Barras peu aimé car peu aimable
Barras est une sorte de météorite dans l’histoire de France. Il surgit, tel un diable de sa boîte, au soir du 9 thermidor pour abattre définitivement Robespierre et ses partisans, devient ensuite l’inamovible chef (en fait, l’un des Directeurs) du Directoire, ce régime à la réputation douteuse, avant de disparaître comme un fantôme après le 18 brumaire, chassé du pouvoir par le jeune général Bonaparte dont il a favorisé l’ascension.
En fait, on ne sait rien de lui. C’est la raison pour laquelle on attend beaucoup de la biographie que lui consacre Christine Le Bozec. Qu’en ressort-il ?
Tout d’abord, l’auteur décrit un personnage peu cultivé, un opportuniste doublé d’un piètre politique qui n’a jamais su développer la moindre vision à long terme ; un homme qui se voit comme l’éternel sauveur de la république (ils sont nombreux à y prétendre), y compris en utilisant des moyens bien peu démocratiques… mais la Révolution n’a-t-elle jamais été démocratique ? Barras n’est en fait pas de taille à lutter contre des adversaires de l’envergure de Sieyès ou de Bonaparte. Il sera balayé.
Certes, il sait faire preuve de décision, et c’est sans doute sa principale qualité, à laquelle s’ajoute une bonne dose d’intuition et de rouerie. Mais tout cela est insuffisant pour pallier sa crédulité et même sa candeur que l’auteur met bien en lumières.
Ensuite, Barras apparaît bien comme un homme de son temps. Imprégné des Lumières, il s’enflamme pour la cause américaine et éprouve une forte anglophobie. Il est surtout un républicain, athée, anticlérical qui participe aux terribles répressions de la Convention, aux côtés d’autres « humanistes » comme Fouché et Carrier que l’auteur présente comme des déséquilibrés alors qu’ils ne sont que des révolutionnaires.

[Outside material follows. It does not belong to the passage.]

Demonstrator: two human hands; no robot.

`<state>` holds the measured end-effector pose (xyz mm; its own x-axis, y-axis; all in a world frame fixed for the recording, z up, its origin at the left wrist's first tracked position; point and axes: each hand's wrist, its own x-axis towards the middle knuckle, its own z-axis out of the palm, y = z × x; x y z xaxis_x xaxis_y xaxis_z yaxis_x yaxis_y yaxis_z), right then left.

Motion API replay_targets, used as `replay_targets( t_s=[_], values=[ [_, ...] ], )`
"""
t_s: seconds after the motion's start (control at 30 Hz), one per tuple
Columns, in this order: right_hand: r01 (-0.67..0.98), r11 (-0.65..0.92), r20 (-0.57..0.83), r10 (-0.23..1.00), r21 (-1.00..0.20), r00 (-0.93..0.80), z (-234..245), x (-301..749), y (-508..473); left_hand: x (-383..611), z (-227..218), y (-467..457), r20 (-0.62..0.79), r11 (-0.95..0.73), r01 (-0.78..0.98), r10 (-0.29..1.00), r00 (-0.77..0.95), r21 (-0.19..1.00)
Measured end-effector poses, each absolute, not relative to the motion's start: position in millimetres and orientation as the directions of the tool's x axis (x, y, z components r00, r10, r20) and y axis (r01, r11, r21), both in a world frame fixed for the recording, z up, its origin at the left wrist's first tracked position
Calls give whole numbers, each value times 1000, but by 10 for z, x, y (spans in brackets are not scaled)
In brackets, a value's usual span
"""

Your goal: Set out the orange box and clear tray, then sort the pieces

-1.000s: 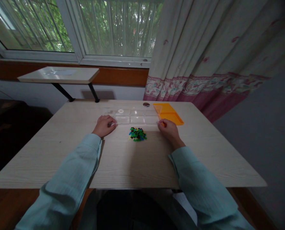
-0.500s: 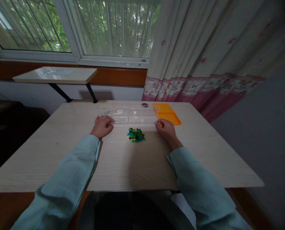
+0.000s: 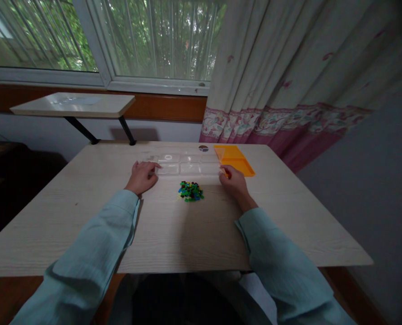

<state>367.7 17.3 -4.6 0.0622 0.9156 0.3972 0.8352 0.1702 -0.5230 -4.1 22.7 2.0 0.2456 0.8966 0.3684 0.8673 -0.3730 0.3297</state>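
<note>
A clear plastic compartment tray lies flat on the table, its long side toward me. My left hand is at its left end, thumb and forefinger closed on the edge. At the opposite end my right hand pinches the tray's right edge, with its fingers curled. Between my hands and nearer to me is a small pile of toy building bricks, mostly green with some blue, yellow and dark red ones. Neither hand touches the pile.
Behind my right hand lies an orange tray, partly seen through clear plastic. A dark round mark is on the wooden table near the back. A small raised shelf stands at the back left, and a curtain hangs behind.
The view has shifted slightly. My left hand has moved a little at the tray's left end, its forefinger now straighter along the edge. The right hand keeps its hold; the brick pile looks the same.
</note>
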Motion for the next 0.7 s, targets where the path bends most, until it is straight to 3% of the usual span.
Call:
replay_targets(
  t_s=[0.7],
  values=[
    [849, 180, 398, 917, -497, 39, -80, 3693, 195, -87, -16, 221, 398, -326, 896, 897, 193, 301]
  ],
)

Enfin, Christine Le Bozec relativise la légende noire de Barras, à propos de ses débauches, de son goût du luxe, sa corruption. Elle maintient la thèse de sa liaison avec Joséphine de Beauharnais que conteste dans un livre récent Pierre Branda (Joséphine. Le paradoxe du cygne, Perrin, 2015), lequel avançait même l’hypothèse de l’homosexualité de Barras ! De plus, elle met en pièces la version historique faisant de Barras un membre actif du complot contre Robespierre qui, selon l’auteur, n’a pas eu lieu (ce que conteste Emmanuel de Waresquiel dans son très beau Fouché. Les silences de la pieuvre, Tallandier, 2015). Selon elle, Barras fut simplement au bon endroit au bon moment.
Cet ouvrage est donc utile pour comprendre cet homme peu connu et décidément peu estimable.
frederic le moal
Christine Le Bozec, Barras, Perrin, mars 2016, 400 p. — 24,00 €.